As denúncias da corrupção
generalizada elegeram Andrés Manuel López Obrador (AMLO) no México, desaguou
nele o voto “contra tudo o que está aí”, establishment político,
conluios, roubalheira, violência. Contou ainda a promessa de acabar com a
impunidade. Como no caso de Jânio e de Collor.
Três anos depois de fundado, o
MORENA (Movimento de Regeneração Nacional) conquistou a Presidência da
República, conseguiu maioria na Câmara e no Senado, a prefeitura da Cidade do
México. Das oito eleições estaduais, venceu em quatro.
Para vencer, o MORENA quis ter
aliados à direita. Uniu-se ao PES (Partido do Encontro Social), agrupação
ancorada na chamada direita evangélica, conservadora em temas morais e sociais
(família, aborto, “casamento” homossexual). Em seu primeiro discurso, o
presidente eleito tranquilizou: “Não agiremos de forma arbitrária, não
haverá confiscação nem expropriação de bens. Erradicar a corrupção e a
impunidade será a missão principal do novo governo.” Palavras
anestesiantes. Quem pode ser a favor da corrupção? Quem quer a impunidade?
Caso AMLO coloque ênfase nas
medidas propriamente de esquerda, mesmo no terreno moral, como favorecimento do
“casamento” homossexual, facilidades para o aborto, dificuldades maiores para a
família tradicional, o povo o rejeitará. Por quê? A eleição favoreceu a
esquerda, é verdade, mas não evidenciou migração da opinião pública para a
esquerda.
Mostrou apenas que não teme
favorecê-la para obter o que deseja. Caiu a rejeição à esquerda nesta eleição,
sem aumentar o apoio e a simpatia. Continuando frágil a sustentação
esquerdista, AMLO tem pouco espaço de manobra, precisará pisar em ovos para não
se isolar. E medidas muito radicais lançarão rapidamente a opinião pública
contra ele.
Futuro? Dependerá de como vai
reagir o povo mexicano. Mas não só. Não convém irritar em demasia o vizinho do
Norte, para lá vão 80% das exportações mexicanas. Tem a respeito proposta
potencialmente explosiva: a aproximação com a China. Obrador manifestou
intenção de investir 5% do PIB em infraestrutura (a porcentagem atual é 2,6%).

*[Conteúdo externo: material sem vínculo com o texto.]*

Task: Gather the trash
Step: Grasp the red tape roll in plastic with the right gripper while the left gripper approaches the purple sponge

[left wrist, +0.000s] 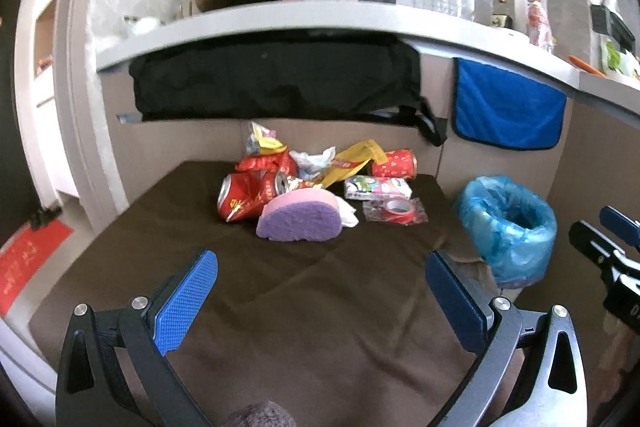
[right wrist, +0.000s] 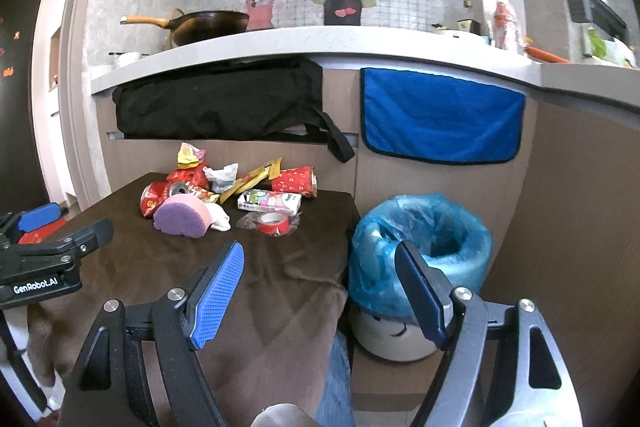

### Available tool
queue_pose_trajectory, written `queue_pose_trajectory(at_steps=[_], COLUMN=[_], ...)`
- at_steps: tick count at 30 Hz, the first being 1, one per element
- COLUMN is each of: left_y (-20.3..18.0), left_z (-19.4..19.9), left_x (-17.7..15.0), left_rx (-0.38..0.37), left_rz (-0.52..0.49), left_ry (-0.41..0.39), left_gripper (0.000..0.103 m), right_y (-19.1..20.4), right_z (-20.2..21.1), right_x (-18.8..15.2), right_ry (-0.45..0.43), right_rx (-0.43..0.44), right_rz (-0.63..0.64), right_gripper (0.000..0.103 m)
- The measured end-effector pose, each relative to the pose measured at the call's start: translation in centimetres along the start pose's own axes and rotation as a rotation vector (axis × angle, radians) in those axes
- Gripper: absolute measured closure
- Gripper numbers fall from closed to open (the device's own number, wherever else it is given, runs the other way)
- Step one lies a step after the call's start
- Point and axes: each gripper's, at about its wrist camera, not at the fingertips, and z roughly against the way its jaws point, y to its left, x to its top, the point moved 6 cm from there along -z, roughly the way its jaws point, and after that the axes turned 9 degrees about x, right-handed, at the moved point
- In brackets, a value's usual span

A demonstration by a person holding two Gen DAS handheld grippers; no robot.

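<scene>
I am holding my left tongs (left wrist: 320,291) and right tongs (right wrist: 320,291) released, empty, above the brown-cloth counter (left wrist: 304,307); crushed red cans (left wrist: 248,197) are lying near its far edge.

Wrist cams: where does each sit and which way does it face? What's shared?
Left wrist: on the left claw, open, facing forward over the brown table at the trash pile; right claw at right edge.
Right wrist: on the right claw, open, aimed between table edge and blue-lined bin; left claw at left.
Shared: purple sponge, red tape roll, bin, counter.
</scene>
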Motion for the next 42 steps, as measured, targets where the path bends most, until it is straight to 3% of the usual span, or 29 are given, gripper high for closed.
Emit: queue_pose_trajectory(at_steps=[9,15,19,23,29,37,42], left_y=[3.3,4.2,3.0,1.8,1.0,1.0,3.4], left_z=[-8.3,-13.2,-15.9,-17.9,-19.1,-18.1,-16.9], left_x=[2.0,3.3,3.9,4.6,5.5,2.6,2.2], left_rx=[0.015,-0.086,-0.161,-0.188,-0.232,-0.298,-0.238], left_rz=[0.0,0.062,0.022,-0.003,-0.001,-0.003,0.063], left_ry=[0.077,0.143,0.179,0.193,0.193,0.292,0.264], left_gripper=[0.001,0.003,0.006,0.006,0.007,0.01,0.01], right_y=[0.0,0.1,-0.1,-0.8,-1.3,0.8,2.2], right_z=[-9.4,-15.2,-17.3,-18.9,-21.3,-26.1,-29.4], right_x=[1.7,1.5,1.4,0.9,1.1,1.1,0.0], right_ry=[0.099,0.172,0.198,0.225,0.265,0.345,0.413], right_rx=[0.082,0.11,0.116,0.099,0.121,0.221,0.239], right_rz=[0.063,0.087,0.092,0.095,0.074,0.087,0.116], right_gripper=[0.028,0.028,0.028,0.028,0.028,0.028,0.032])
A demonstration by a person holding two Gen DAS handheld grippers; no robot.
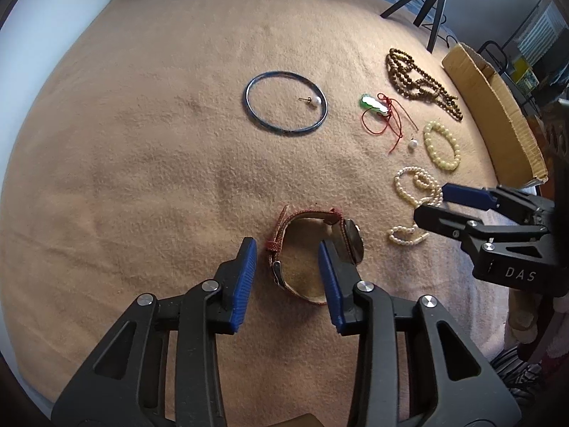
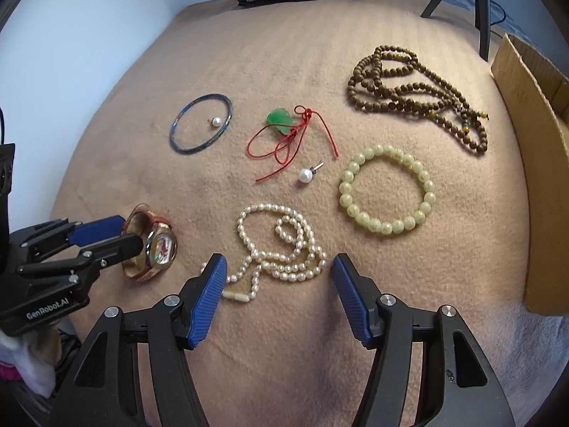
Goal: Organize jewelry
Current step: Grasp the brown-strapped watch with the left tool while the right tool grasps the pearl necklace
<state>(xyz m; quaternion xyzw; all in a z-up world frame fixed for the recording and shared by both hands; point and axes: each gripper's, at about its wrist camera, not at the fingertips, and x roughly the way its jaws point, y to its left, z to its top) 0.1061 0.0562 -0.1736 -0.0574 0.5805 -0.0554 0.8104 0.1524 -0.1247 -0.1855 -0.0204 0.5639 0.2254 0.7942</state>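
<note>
Behind left hand-held gripper, watch half-hidden

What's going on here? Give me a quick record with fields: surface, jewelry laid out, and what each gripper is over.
surface: tan blanket
jewelry: watch, pearl necklace, pale bead bracelet, brown bead string, blue bangle with a pearl earring inside, green pendant on red cord, loose pearl earring
left gripper: open, astride the watch strap
right gripper: open, over the pearl necklace
box: cardboard, at the right edge
</note>
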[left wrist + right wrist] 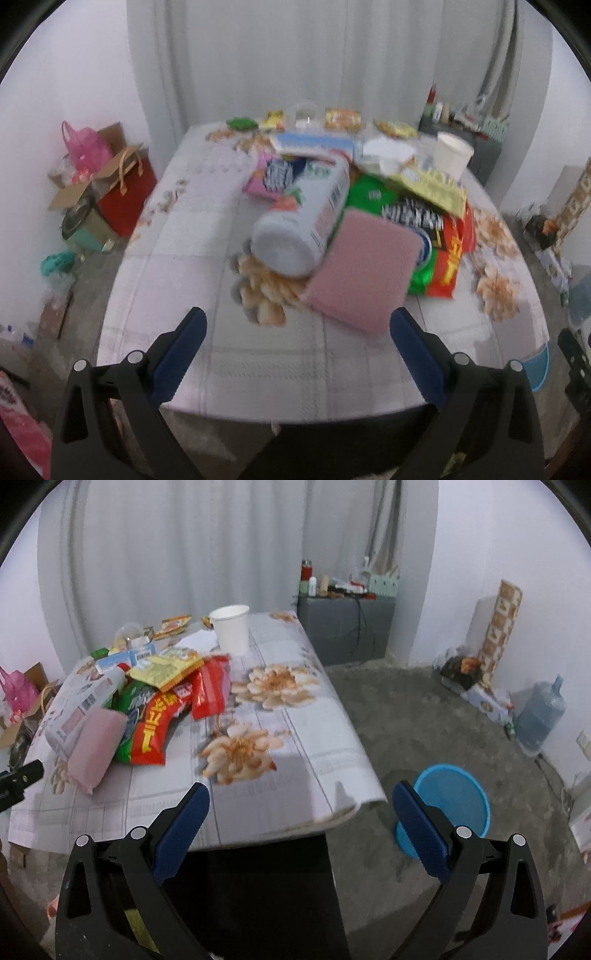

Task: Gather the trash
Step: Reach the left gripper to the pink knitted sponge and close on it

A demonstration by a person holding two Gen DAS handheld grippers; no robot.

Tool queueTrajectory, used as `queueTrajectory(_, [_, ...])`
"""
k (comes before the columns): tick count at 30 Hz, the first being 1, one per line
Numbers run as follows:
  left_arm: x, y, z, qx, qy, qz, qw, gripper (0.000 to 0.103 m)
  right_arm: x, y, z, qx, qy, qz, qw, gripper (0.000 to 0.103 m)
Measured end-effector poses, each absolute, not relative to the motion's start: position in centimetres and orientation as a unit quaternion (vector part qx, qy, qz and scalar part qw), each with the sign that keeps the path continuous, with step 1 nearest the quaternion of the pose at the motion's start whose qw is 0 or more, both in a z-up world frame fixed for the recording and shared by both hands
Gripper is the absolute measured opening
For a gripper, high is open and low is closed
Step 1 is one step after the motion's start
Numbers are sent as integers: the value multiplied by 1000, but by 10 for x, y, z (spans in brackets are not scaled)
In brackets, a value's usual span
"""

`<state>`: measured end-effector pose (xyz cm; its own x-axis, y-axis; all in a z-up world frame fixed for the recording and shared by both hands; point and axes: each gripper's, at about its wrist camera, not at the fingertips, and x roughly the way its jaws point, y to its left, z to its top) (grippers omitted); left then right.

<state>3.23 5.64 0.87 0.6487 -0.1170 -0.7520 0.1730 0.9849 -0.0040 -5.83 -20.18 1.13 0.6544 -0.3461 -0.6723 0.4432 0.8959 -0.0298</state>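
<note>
Left tool: the left tool [297,325], black with blue pads, hangs spread wide and empty over the near edge of the worktop [229,354], which is covered in a pale cloth printed with orange flowers.

Floor at 9 o'clock, left view: a red paper gift bag with tan handles [127,192] stands beside an open brown cardboard box [79,184] holding a pink plastic bag [86,146].

Trash pile: litter is heaped at the centre of the worktop, at 12 o'clock from the left tool. A white cylindrical canister with a printed label [306,218] lies on its side, touching a flat pink rectangular sponge [364,269] that leans on the heap's near side. Behind them lie a green snack wrapper [369,194], a pale yellow snack packet [432,184] and a red crinkled snack bag with yellow lettering [452,258].

Far edge: a white paper cup [232,627] stands upright at 1 o'clock of the pile.

Right tool: the right tool [300,805], fingers parted and holding nothing, hovers at the worktop's near right corner.

Bin: a round blue plastic waste basket [450,805] sits on the grey floor at 3 o'clock of the worktop, just past the right finger.

Far right: a large blue water jug [541,716] stands by the wall.
</note>
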Motion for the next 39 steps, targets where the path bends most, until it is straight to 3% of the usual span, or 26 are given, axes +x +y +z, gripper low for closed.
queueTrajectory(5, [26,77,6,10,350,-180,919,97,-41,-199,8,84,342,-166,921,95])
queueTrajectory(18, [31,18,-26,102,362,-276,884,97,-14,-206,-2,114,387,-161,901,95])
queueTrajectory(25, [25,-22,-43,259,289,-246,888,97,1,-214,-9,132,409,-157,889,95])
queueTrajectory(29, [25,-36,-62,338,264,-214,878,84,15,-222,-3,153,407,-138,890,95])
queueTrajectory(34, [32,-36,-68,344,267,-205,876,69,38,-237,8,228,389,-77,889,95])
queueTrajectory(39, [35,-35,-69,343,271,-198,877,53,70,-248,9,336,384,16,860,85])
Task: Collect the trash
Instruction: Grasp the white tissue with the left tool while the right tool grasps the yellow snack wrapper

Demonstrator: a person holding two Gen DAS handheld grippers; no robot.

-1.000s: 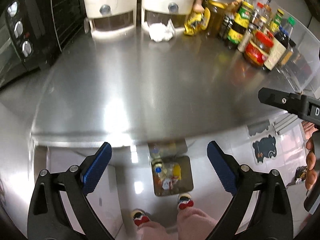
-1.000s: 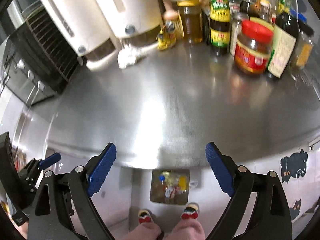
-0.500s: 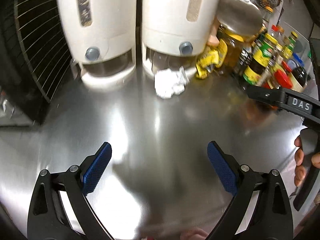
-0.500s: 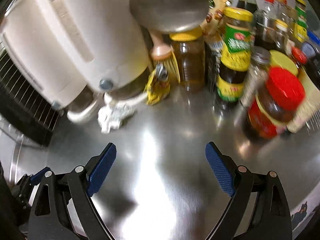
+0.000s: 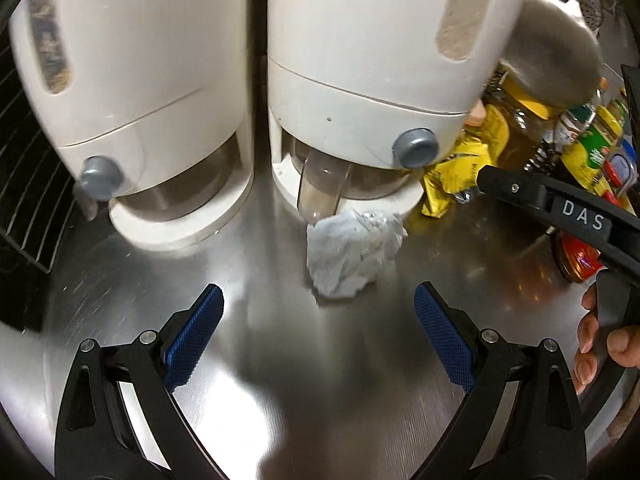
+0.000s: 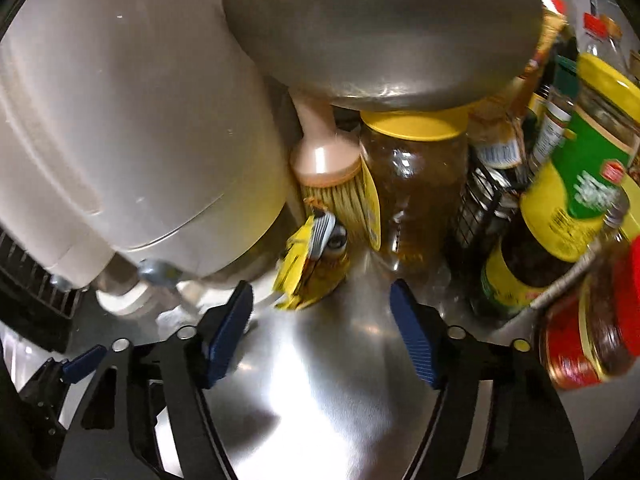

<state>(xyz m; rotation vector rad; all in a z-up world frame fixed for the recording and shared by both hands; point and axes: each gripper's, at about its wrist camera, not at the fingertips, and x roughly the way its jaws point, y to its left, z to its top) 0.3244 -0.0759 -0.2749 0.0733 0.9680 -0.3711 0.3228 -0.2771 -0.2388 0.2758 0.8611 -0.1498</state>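
Observation:
A crumpled white paper tissue (image 5: 352,254) lies on the steel counter (image 5: 280,360) in front of the right white dispenser (image 5: 368,64). My left gripper (image 5: 318,332) is open and empty, a short way in front of the tissue. A crumpled yellow wrapper (image 6: 310,266) lies against the dispenser (image 6: 132,120) and a brush (image 6: 332,176); it also shows in the left wrist view (image 5: 456,176). My right gripper (image 6: 320,328) is open and empty, just in front of the wrapper. Its side shows in the left wrist view.
Two white dispensers stand at the back, the left one (image 5: 132,80) beside a black wire rack (image 5: 24,184). Jars and bottles (image 6: 568,208) crowd the right, with a red-lidded jar (image 6: 592,332) nearest. A steel bowl (image 6: 380,28) rests on an oil jar (image 6: 416,192).
Both grippers have moved forward from the counter's front edge over the counter, the left toward the tissue, the right toward the yellow wrapper. Both stay open.

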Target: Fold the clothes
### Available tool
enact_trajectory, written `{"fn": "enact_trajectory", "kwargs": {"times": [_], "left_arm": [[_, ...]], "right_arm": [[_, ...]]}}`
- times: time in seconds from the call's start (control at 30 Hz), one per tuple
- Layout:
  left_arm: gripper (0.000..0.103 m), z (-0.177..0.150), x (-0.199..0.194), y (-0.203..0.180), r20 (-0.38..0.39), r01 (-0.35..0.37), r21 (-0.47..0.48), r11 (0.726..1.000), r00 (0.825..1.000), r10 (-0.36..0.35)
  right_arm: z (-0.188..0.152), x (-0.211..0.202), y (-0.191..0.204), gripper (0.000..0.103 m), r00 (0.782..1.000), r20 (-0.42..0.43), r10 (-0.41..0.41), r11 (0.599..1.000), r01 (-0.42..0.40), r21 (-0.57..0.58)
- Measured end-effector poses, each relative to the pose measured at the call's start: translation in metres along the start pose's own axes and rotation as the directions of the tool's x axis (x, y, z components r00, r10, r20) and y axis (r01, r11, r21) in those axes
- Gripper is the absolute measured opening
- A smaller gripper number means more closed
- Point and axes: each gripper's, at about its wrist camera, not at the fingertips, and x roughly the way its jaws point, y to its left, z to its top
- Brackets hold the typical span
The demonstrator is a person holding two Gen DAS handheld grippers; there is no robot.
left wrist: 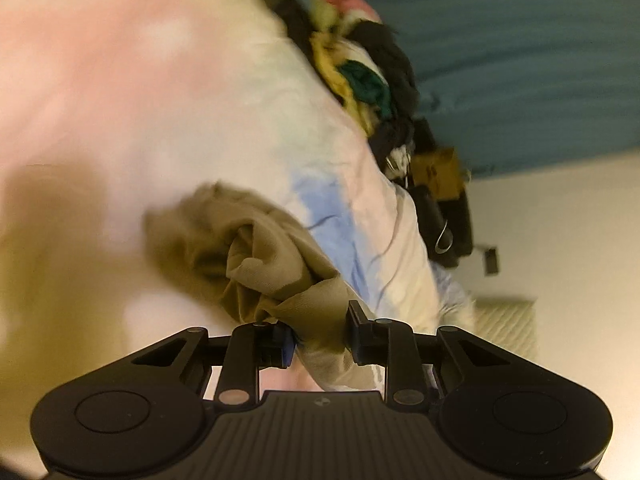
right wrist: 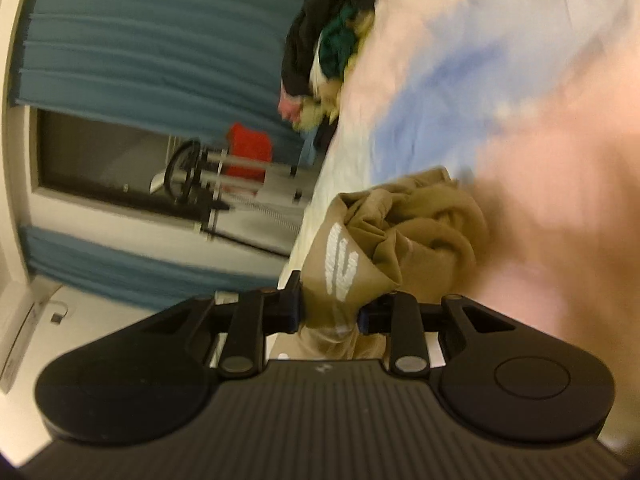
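A: Left tongs (left wrist: pixel 320 336)?
B: Clamped on the tan garment (left wrist: pixel 256 252); right tongs (right wrist: pixel 330 312) too.
A: Garment where?
B: Bunched between both, over the bed (left wrist: pixel 160 80). Clothes pile (left wrist: pixel 360 76) at far edge, probably laundry; blurry.

Both tools look alike. The left gripper (left wrist: pixel 320 330) is matt black plastic with a ribbed top plate bearing a small round mark at its front edge. Two round housings with flat circular caps flank the plate. Jointed link arms run forward, pinned by dull silver rivets. Its fingers (left wrist: pixel 360 328) carry blue pads. The right gripper (right wrist: pixel 329 312) shows the same ribbing, housings, rivets and blue-edged fingers (right wrist: pixel 290 308).
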Motion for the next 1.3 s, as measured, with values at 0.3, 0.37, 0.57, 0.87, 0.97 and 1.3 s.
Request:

Não existe dinheiro. Saída: “A China está muito interessada em investir
em projetos mexicanos”. Caminhará por aí? Como reagirão os Estados Unidos?
Em resumo, o programa do novo
governo será sempre retroceder no rumo da esquerda na economia, nos costumes,
nas leis. Dois fatores podem minorar o desastre: reações vivas nos Estados
Unidos e na opinião pública interna.
Falava do Brasil. Aqui também
a eleição pode ser resolvida com base na exasperação justa contra a corrupção e
a violência, na ânsia de que acabe a impunidade. Não custa lembrar, apenas 15%
dos homicídios têm autoria esclarecida. No roubo à mão armada, de 1 a 2%.
Estima-se que a maioria dos assaltados nem vá à delegacia, sabe que não vai
adiantar nada. A elucidação do crime do colarinho branco está no mesmo patamar.
Três lições: eleição de Jânio,
de Collor e de Obrador. É pouco, para dizer o mínimo, votar apenas com esteio
na exasperação emocional contra a corrupção, violência e impunidade, contra
“tudo o que está aí”. Moral da história, escorraçar marajás a vassouradas pode
até ser bom começo, mas não garante porto seguro.
Faltam três meses para
aportar, o barco está na tempestade. Se houver desorientação na hora de
escolher o porto, teremos retrocessos pela frente. Como no México, mesmo com a
opinião pública com fortes traços conservadores, por falta de rumos, o povo
pode acabar sufragando o populismo, a demagogia, candidatos de esquerda.